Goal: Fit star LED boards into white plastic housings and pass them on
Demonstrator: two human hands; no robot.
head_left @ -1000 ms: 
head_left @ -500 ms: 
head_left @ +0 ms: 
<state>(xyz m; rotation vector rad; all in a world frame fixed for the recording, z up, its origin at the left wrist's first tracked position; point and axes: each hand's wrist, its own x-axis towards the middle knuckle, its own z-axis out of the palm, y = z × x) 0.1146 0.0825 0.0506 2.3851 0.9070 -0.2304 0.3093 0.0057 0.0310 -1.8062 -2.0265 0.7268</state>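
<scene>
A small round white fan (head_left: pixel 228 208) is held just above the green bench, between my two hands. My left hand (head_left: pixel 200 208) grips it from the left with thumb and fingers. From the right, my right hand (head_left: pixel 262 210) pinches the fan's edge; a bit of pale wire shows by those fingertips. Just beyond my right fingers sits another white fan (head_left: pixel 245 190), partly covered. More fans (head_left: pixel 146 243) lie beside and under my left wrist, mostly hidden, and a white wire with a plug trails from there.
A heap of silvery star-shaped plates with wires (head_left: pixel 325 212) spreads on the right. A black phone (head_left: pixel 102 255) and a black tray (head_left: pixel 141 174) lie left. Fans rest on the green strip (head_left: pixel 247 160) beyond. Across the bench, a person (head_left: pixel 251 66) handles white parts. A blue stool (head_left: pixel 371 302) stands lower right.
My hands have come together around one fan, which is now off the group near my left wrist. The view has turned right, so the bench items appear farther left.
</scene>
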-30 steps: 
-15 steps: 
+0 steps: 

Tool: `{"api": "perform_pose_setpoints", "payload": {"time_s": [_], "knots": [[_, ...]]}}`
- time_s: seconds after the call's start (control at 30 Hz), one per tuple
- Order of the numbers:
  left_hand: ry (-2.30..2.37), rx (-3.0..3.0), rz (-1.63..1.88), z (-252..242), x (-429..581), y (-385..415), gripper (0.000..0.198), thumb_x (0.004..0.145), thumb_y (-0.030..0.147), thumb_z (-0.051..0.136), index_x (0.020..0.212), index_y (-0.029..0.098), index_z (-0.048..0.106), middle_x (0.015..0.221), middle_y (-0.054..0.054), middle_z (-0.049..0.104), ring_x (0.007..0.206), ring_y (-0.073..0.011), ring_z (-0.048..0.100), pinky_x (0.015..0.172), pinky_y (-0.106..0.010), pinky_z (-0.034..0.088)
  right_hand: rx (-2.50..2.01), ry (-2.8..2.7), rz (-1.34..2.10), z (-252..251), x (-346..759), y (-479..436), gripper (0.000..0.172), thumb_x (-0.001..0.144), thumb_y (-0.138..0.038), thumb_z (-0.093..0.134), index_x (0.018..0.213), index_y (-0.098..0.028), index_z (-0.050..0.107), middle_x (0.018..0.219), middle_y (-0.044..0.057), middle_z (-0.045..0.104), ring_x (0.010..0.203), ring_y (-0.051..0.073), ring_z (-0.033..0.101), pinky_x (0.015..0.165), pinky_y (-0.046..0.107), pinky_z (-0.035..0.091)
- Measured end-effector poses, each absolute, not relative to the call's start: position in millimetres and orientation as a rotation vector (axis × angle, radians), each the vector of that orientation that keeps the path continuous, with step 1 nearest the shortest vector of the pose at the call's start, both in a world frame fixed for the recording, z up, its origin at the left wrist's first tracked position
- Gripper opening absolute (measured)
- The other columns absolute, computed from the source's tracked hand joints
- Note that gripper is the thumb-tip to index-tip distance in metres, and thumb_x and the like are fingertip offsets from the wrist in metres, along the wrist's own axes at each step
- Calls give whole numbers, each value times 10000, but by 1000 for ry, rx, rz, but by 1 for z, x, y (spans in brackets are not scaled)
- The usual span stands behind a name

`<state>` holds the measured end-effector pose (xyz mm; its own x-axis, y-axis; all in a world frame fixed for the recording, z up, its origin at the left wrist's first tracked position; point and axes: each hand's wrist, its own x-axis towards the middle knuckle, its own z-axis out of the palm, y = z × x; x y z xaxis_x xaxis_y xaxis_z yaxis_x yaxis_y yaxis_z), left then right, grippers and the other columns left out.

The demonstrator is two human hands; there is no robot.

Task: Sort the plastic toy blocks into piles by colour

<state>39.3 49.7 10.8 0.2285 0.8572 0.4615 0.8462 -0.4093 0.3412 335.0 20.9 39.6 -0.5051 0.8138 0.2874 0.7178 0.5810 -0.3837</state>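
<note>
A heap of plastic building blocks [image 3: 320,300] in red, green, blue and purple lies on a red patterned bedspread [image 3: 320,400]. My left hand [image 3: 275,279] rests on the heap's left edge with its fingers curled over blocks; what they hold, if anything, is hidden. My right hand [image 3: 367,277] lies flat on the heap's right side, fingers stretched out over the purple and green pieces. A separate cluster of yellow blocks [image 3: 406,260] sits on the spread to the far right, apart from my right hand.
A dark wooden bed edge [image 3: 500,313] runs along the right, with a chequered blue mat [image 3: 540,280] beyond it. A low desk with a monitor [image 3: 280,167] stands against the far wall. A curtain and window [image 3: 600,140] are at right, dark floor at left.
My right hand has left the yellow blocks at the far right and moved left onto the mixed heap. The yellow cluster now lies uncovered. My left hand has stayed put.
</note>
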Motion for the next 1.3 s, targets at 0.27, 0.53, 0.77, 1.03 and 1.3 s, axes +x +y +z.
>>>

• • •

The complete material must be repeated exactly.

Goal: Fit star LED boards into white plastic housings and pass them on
Demonstrator: two human hands; no robot.
head_left @ -1000 ms: 
head_left @ -500 ms: 
head_left @ +0 ms: 
<state>(xyz m; rotation vector rad; all in a world frame fixed for the recording, z up, its origin at the left wrist's first tracked position; point and axes: each hand's wrist, its own x-axis towards the middle knuckle, its own z-axis out of the palm, y = z × x) 0.1146 0.0825 0.0506 2.3851 0.9070 -0.2304 0.3093 0.0057 0.0310 -1.8062 -2.0265 0.7268</state>
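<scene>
A small round white fan (head_left: pixel 228 208) is held just above the green bench, between my two hands. My left hand (head_left: pixel 200 208) grips it from the left with thumb and fingers. From the right, my right hand (head_left: pixel 262 210) pinches the fan's edge; a bit of pale wire shows by those fingertips. Just beyond my right fingers sits another white fan (head_left: pixel 245 190), partly covered. More fans (head_left: pixel 146 243) lie beside and under my left wrist, mostly hidden, and a white wire with a plug trails from there.
A heap of silvery star-shaped plates with wires (head_left: pixel 325 212) spreads on the right. A black phone (head_left: pixel 102 255) and a black tray (head_left: pixel 141 174) lie left. Fans rest on the green strip (head_left: pixel 247 160) beyond. Across the bench, a person (head_left: pixel 251 66) handles white parts. A blue stool (head_left: pixel 371 302) stands lower right.
My hands have come together around one fan, which is now off the group near my left wrist. The view has turned right, so the bench items appear farther left.
</scene>
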-30 steps: 
-15 steps: 
+0 steps: 

Tool: `{"api": "perform_pose_setpoints", "payload": {"time_s": [_], "knots": [[_, ...]]}}`
- time_s: seconds after the call's start (control at 30 Hz), one per tuple
- Order of the numbers:
  left_hand: ry (-2.30..2.37), rx (-3.0..3.0), rz (-1.63..1.88), z (-252..242), x (-429..581), y (-385..415), gripper (0.000..0.198), thumb_x (0.004..0.145), thumb_y (-0.030..0.147), thumb_z (-0.051..0.136), index_x (0.020..0.212), index_y (-0.029..0.098), index_z (-0.048..0.106), middle_x (0.015..0.221), middle_y (-0.054..0.054), middle_z (-0.049..0.104), ring_x (0.007..0.206), ring_y (-0.073..0.011), ring_z (-0.048..0.100), pinky_x (0.015..0.172), pinky_y (-0.106..0.010), pinky_z (-0.034..0.088)
  right_hand: rx (-2.50..2.01), ry (-2.8..2.7), rz (-1.34..2.10), z (-252..251), x (-346..759), y (-479..436), gripper (0.000..0.172), thumb_x (-0.001..0.144), thumb_y (-0.138..0.038), thumb_z (-0.093..0.134), index_x (0.018..0.213), index_y (-0.098..0.028), index_z (-0.050..0.107), middle_x (0.018..0.219), middle_y (-0.044..0.057), middle_z (-0.045..0.104), ring_x (0.010..0.203), ring_y (-0.051..0.073), ring_z (-0.033..0.101), pinky_x (0.015..0.165), pinky_y (-0.046..0.107), pinky_z (-0.035..0.091)
- Measured end-effector poses, each absolute, not relative to the call's start: position in millimetres and orientation as a rotation vector (axis × angle, radians), each the vector of that orientation that keeps the path continuous, with step 1 nearest the shortest vector of the pose at the call's start, both in a world frame fixed for the recording, z up, its origin at the left wrist's first tracked position
- Gripper opening absolute (measured)
- The other columns absolute, computed from the source's tracked hand joints
- Note that gripper is the thumb-tip to index-tip distance in metres, and thumb_x and the like are fingertip offsets from the wrist in metres, along the wrist's own axes at each step
- Calls give whole numbers, each value times 10000, but by 1000 for ry, rx, rz, but by 1 for z, x, y (spans in brackets are not scaled)
- The usual span stands behind a name

`<state>` holds the measured end-effector pose (xyz mm; its own x-axis, y-axis; all in a world frame fixed for the recording, z up, its origin at the left wrist's first tracked position; point and axes: each hand's wrist, its own x-axis towards the middle knuckle, its own z-axis out of the palm, y = z × x; x y z xaxis_x xaxis_y xaxis_z yaxis_x yaxis_y yaxis_z), left then right, grippers and the other columns left out.

The demonstrator is two human hands; there is no robot.

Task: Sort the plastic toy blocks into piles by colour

<state>39.3 49.7 10.8 0.2285 0.8572 0.4615 0.8462 -0.4093 0.3412 335.0 20.9 39.6 -0.5051 0.8138 0.2874 0.7178 0.5810 -0.3837</state>
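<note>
A heap of plastic building blocks [image 3: 320,300] in red, green, blue and purple lies on a red patterned bedspread [image 3: 320,400]. My left hand [image 3: 275,279] rests on the heap's left edge with its fingers curled over blocks; what they hold, if anything, is hidden. My right hand [image 3: 367,277] lies flat on the heap's right side, fingers stretched out over the purple and green pieces. A separate cluster of yellow blocks [image 3: 406,260] sits on the spread to the far right, apart from my right hand.
A dark wooden bed edge [image 3: 500,313] runs along the right, with a chequered blue mat [image 3: 540,280] beyond it. A low desk with a monitor [image 3: 280,167] stands against the far wall. A curtain and window [image 3: 600,140] are at right, dark floor at left.
My right hand has left the yellow blocks at the far right and moved left onto the mixed heap. The yellow cluster now lies uncovered. My left hand has stayed put.
</note>
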Motion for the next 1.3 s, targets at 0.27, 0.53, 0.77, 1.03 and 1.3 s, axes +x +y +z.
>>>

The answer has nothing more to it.